Organophosphates and carbamates affect thermoregulatory ability in birds causing inability to withstand in cold seasons (Martin and Solomon 1991). Acute exposure of organophosphate at sublethal level showed pronounced but transient hypothermia (Grue et al. 1991). Anticholinesterase-directed hypothermia in birds is often coupled with more than 50% inhibition in brain acetylcholinesterase activity (Clement 1991). The higher mortality rate in American kestrels (Falco sparverius) exposed to cold temperature was due to poor thermoregulatory ability (Rattner and Franson 1983).
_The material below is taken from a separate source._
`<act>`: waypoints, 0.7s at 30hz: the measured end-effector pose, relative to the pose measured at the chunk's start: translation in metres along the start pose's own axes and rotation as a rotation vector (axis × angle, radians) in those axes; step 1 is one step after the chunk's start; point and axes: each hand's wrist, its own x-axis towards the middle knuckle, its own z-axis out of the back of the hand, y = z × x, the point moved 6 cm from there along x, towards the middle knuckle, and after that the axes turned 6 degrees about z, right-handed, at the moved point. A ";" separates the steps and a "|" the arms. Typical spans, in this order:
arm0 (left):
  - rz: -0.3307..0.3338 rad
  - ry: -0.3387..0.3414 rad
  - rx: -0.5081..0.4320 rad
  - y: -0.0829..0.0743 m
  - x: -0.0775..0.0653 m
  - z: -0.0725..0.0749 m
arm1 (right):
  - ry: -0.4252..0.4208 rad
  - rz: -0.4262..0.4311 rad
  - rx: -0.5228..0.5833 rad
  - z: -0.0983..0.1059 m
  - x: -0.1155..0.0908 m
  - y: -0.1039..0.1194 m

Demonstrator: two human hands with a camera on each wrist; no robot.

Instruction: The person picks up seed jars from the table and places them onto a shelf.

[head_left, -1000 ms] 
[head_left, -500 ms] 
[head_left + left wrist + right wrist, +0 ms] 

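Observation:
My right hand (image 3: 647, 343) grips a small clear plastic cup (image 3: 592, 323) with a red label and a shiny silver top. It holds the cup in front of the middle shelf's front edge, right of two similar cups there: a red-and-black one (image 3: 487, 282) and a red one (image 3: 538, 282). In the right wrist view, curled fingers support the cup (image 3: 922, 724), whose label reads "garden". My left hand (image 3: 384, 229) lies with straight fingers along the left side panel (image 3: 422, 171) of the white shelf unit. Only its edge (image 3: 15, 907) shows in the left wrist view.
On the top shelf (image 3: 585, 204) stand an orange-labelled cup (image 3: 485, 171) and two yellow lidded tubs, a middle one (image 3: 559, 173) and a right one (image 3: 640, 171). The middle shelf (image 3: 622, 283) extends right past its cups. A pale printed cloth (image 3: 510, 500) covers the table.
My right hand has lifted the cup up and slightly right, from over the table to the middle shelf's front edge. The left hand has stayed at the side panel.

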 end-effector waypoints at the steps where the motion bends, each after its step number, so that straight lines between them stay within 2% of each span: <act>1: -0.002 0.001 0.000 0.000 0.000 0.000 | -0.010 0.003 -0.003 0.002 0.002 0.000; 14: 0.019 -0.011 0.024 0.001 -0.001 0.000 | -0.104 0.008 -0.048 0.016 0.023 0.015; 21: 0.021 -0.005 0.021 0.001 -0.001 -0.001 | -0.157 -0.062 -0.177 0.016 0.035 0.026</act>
3.4.3 Effects on Endocrine System and Reproduction
Organophosphates and carbamates are among the endocrine-disrupting chemicals (EDCs) that can cause altered patterns of behaviour by mimicking the action of hormones. Although effects of exposure to EDCs vary from species to species, the bird species at the top of the food chain are particularly vulnerable (Carere et al. 2010). EDCs can interrupt redox homeostasis causing oxidative stress and imbalance between pro-oxidants and antioxidants. Redox balance shifted toward more oxidant condition instigates oxidative damage, anticipating several degenerative pathologies (Abdollahi et al. 2004).
Damstra et al. (2002) suggested that some unique characteristics of birds make them more vulnerable to potential endocrine-disrupting chemicals including consumption of large amount of food and higher metabolic rates, periods of starvation that mobilize lipid reserves, hormone-dependent behaviours, developmental scheme, and regulation of sexual differentiation. Physiological and metabolic processes of a bird can be considerably affected by very delicate changes in the balance of the endocrine system (Damstra et al. 2002; Fernie et al. 2015).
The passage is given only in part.